**TASK DETAILS:**
Search the data below for the string "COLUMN". Extract every line that contains it.

**Records from a collection:**

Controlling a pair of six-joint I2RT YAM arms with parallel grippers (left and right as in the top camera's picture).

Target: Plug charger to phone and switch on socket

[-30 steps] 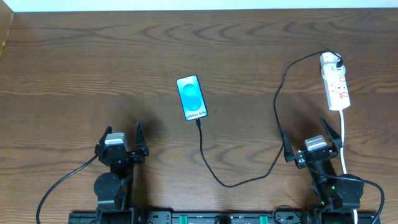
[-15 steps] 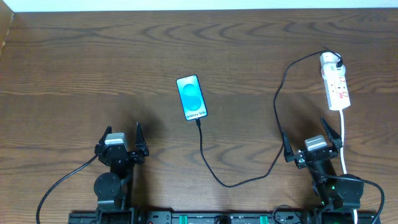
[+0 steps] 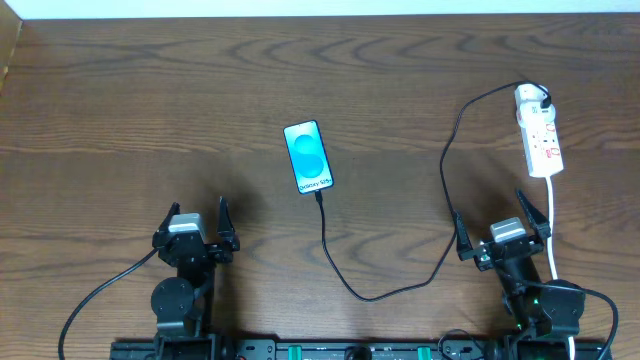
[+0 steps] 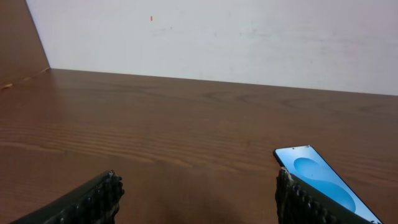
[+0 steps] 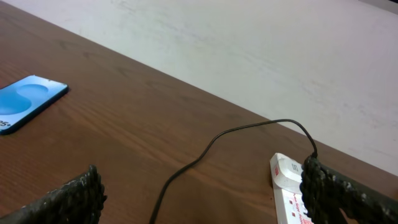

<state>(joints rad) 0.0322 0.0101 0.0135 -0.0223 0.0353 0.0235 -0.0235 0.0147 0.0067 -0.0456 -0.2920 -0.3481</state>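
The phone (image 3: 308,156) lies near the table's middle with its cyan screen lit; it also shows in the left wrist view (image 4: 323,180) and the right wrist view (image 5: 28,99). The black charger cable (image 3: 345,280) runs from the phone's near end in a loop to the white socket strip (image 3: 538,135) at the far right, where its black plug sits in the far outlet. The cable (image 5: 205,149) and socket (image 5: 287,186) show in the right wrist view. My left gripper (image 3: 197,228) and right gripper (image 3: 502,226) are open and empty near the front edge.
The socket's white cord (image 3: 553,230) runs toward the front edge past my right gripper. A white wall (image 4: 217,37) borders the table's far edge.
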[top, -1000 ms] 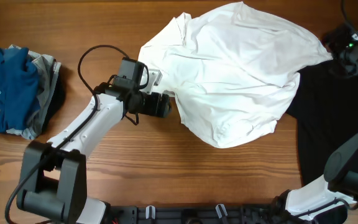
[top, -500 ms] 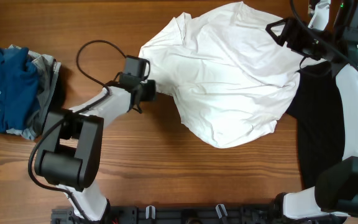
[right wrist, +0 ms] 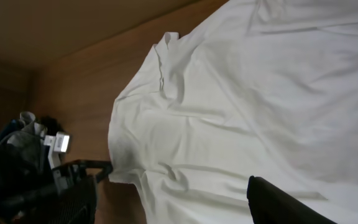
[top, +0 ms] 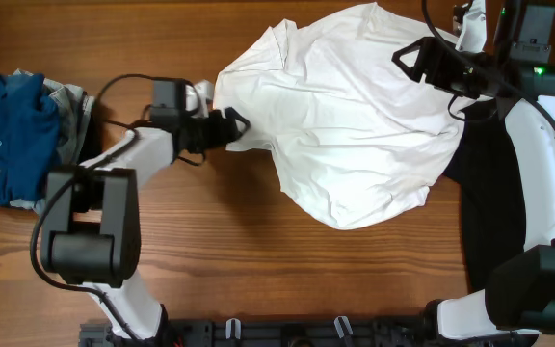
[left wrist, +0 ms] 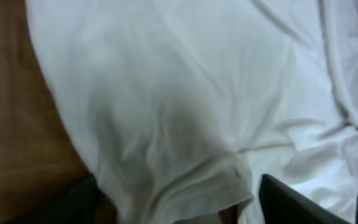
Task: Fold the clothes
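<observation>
The likeliest slip is a bad pinch: the left gripper (top: 237,123) sits at the left edge of the T-shirt (top: 355,125) with its jaws spread and nothing held. A hemmed edge (left wrist: 216,186) lies between them in the left wrist view. If the jaws close there they may take several bunched layers, or only a thin lip that pulls free, and the whole mound would drag across the table (top: 258,270) rather than open out. The right gripper (top: 405,56) hangs above the shirt's upper right part, its fingers parted as far as the overhead view shows and holding nothing. A grasp there taken blind could also catch the black cloth (top: 504,193) that the shirt's right side overlaps. The shirt lies in the upper middle of the table, well apart from the blue pile (top: 8,135) at the left. It is plain white on the face shown, rumpled into a rounded heap with soft creases, and not yet spread flat — no print shows.
</observation>
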`<state>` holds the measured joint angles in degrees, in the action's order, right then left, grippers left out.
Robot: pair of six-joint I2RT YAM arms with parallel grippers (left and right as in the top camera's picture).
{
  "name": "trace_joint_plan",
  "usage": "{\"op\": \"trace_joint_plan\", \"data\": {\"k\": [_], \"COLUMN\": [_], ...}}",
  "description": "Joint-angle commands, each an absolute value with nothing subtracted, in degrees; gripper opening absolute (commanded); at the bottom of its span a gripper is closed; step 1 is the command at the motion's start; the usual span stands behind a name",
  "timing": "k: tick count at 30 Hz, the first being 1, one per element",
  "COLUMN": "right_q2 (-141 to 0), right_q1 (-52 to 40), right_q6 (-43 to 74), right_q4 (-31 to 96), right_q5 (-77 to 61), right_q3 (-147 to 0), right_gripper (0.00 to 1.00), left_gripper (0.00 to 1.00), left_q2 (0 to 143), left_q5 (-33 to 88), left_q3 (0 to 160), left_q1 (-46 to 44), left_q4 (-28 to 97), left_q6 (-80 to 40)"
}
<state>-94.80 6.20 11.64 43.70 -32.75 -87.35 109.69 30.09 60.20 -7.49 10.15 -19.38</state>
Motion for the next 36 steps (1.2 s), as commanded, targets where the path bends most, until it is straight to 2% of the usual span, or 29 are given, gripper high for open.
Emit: {"op": "trace_joint_plan", "data": {"k": [1,2,3,4,5,9,11,12,13,14,15,16,17,21,22,23,25,27,30,34,35,36], "right_q2": [-94.3,-94.3,-94.3,-94.3,-94.3,-94.3,-94.3,-94.3,-94.3,-94.3,-94.3,-94.3,-94.3,-94.3,-94.3,-94.3,-94.3,-94.3,-94.3,-94.3,-94.3,-94.3], "right_q1": [6.2,6.2,6.2,6.2,6.2,6.2,6.2,6.2,6.2,6.2,6.2,6.2,6.2,6.2,6.2,6.2,6.2,6.2,6.2,6.2,6.2,6.2], "right_q6": [10.5,10.5,10.5,10.5,10.5,10.8,12.0,12.0,12.0,12.0,12.0,12.1,12.0,11.9,12.0,12.0,12.0,12.0,11.9,12.0,12.0,12.0], "right_q4": [43.7,43.7,43.7,43.7,43.7,43.7,43.7,43.8,43.8,43.8,43.8,43.8,43.8,43.9,44.0,44.2,44.7,45.3,45.3,45.4,45.4,45.4], "right_q5": [-31.2,-30.4,-30.2,-30.2,-30.2,-30.2,-30.2,-30.2,-30.2,-30.2,-30.2,-29.7,-29.7,-29.5,-29.3,-28.8,-27.7,-27.7,-27.2,-26.5,-26.5,-26.2], "right_q3": [-87.3,-87.3,-87.3,-87.3,-87.3,-87.3,-87.3,-87.3,-87.3,-87.3,-87.3,-87.3,-87.3,-87.3,-87.3,-87.3,-87.3,-87.3,-87.3,-87.3,-87.3,-87.3], "right_gripper": [0.77,0.77,0.77,0.77,0.77,0.77,0.77,0.77,0.77,0.77,0.78,0.78,0.78,0.80,0.80,0.80,0.81,0.81,0.82,0.82,0.82,0.82], "left_gripper": [0.68,0.56,0.38,0.08,0.04,0.04,0.04,0.04,0.08,0.30,0.57,0.76,0.78,0.77,0.71,0.70,0.58,0.58,0.58,0.57,0.52,0.40], "left_q2": [111.8,112.7,113.3,113.7,113.7,112.9,113.0,113.0,113.0,113.0,112.9,112.9,112.9,112.9,112.9,113.1,113.2,113.2,113.3,113.3,113.3,113.3], "left_q5": [24.6,23.9,22.2,18.1,13.3,1.0,0.7,4.2,6.9,10.6,14.1,16.2,17.2,19.7,19.7,19.5,18.7,15.1,13.7,10.6,8.9,7.4], "left_q3": [60.7,60.7,60.7,60.7,60.8,72.3,81.4,86.6,89.0,90.6,91.5,91.9,91.9,91.9,91.8,91.4,88.5,82.1,74.4,72.3,72.2,72.2], "left_q1": [-10.2,-11.0,-11.5,-11.8,-11.3,-0.2,7.1,10.4,11.8,12.7,13.2,13.4,13.3,10.8,8.7,6.8,3.3,0.4,-0.4,0.2,0.2,0.1], "left_q4": [11.2,11.0,11.0,10.9,8.7,5.1,4.8,4.8,4.9,5.0,6.1,9.8,13.6,33.1,39.7,44.5,50.7,50.8,43.1,38.9,39.0,38.9], "left_q6": [-23.3,-25.1,-26.4,-28.1,-29.0,-28.9,-29.0,-29.0,-28.6,-26.9,-25.2,-24.2,-24.2,-17.0,-14.0,-13.7,-14.5,-19.6,-22.0,-24.5,-24.5,-24.5]}}
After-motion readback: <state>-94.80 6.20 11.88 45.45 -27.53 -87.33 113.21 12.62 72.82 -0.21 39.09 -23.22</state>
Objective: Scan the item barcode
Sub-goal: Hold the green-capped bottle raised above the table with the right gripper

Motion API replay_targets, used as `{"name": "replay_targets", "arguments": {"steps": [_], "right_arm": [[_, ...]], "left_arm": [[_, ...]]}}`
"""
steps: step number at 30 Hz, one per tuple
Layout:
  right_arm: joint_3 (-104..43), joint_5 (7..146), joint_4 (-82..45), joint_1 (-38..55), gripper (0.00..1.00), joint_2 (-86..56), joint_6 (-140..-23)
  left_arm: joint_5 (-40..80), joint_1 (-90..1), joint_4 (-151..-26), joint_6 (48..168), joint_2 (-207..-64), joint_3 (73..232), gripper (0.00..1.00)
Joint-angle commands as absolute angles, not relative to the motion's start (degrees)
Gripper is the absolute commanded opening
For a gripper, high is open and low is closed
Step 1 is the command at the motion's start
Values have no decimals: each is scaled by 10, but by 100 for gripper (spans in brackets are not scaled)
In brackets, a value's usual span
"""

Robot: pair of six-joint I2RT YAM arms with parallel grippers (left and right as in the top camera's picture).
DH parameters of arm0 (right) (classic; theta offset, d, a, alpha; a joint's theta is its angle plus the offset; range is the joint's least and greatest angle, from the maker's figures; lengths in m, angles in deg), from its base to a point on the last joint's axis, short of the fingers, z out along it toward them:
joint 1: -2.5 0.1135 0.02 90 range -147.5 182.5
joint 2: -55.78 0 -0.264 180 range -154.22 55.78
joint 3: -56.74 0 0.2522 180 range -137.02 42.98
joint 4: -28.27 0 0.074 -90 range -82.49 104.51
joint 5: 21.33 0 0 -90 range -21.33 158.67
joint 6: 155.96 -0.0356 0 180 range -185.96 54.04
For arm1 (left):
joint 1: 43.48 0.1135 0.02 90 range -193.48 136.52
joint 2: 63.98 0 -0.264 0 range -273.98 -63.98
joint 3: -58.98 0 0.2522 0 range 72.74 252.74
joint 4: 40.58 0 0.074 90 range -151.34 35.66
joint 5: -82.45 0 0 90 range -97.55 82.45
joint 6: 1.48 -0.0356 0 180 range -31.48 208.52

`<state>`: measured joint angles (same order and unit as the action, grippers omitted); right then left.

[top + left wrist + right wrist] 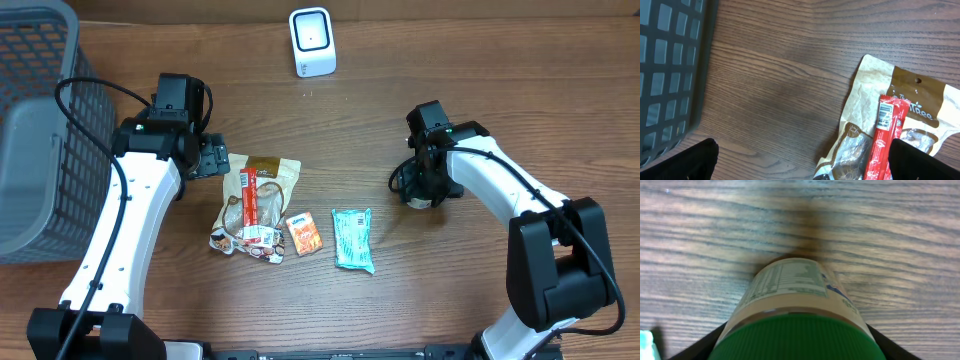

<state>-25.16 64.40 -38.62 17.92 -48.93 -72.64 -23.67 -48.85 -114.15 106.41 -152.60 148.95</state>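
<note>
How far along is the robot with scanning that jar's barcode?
Early, it seems. Done: the right claw has the green-lidded jar between its fingers, though a firm grip isn't clear. In hand: the jar is down at the table, away from the white scanner. Left: lifting it and showing its barcode there. The left claw hangs open beside the brown pouch.

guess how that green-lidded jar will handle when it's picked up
Probably rigid: the jar looks like hard plastic or glass. Its round body would likely roll if tipped over. The glossy label may be slippery.
</note>
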Motion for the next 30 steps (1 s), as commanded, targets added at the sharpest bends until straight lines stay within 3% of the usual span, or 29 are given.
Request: {"name": "replay_targets", "arguments": {"steps": [1, 6, 18, 24, 30], "right_arm": [[-262, 646, -383, 178, 78, -494, -732], [-260, 645, -384, 178, 78, -494, -808], [-256, 645, -374, 178, 76, -494, -810], [-256, 645, -375, 178, 69, -498, -810], [-256, 645, -374, 178, 69, -499, -810]], "left_arm": [[-242, -488, -1140, 1063, -1528, 1490, 100], [-242, -487, -1140, 1063, -1528, 1490, 100], [-242, -488, -1140, 1063, -1528, 1490, 100], [-242, -488, -1140, 1063, -1528, 1490, 100], [-242, -488, -1140, 1063, -1528, 1490, 100]]}}
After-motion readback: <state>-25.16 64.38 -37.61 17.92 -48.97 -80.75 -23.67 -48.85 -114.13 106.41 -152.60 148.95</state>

**RESPONSE TO THE EXERCISE:**
  "usage": "{\"op\": \"trace_joint_plan\", \"data\": {\"k\": [_], \"COLUMN\": [_], ...}}",
  "COLUMN": "right_q2 (-141 to 0), right_q1 (-52 to 40), right_q6 (-43 to 74), right_q4 (-31 to 96), right_q5 (-77 to 61), right_q3 (-147 to 0), right_gripper (0.00 to 1.00), left_gripper (0.00 to 1.00), left_q2 (0 to 143), left_q5 (-33 to 88), left_q3 (0 to 160), left_q1 (-46 to 44), left_q4 (-28 to 97), left_q6 (-80 to 40)"

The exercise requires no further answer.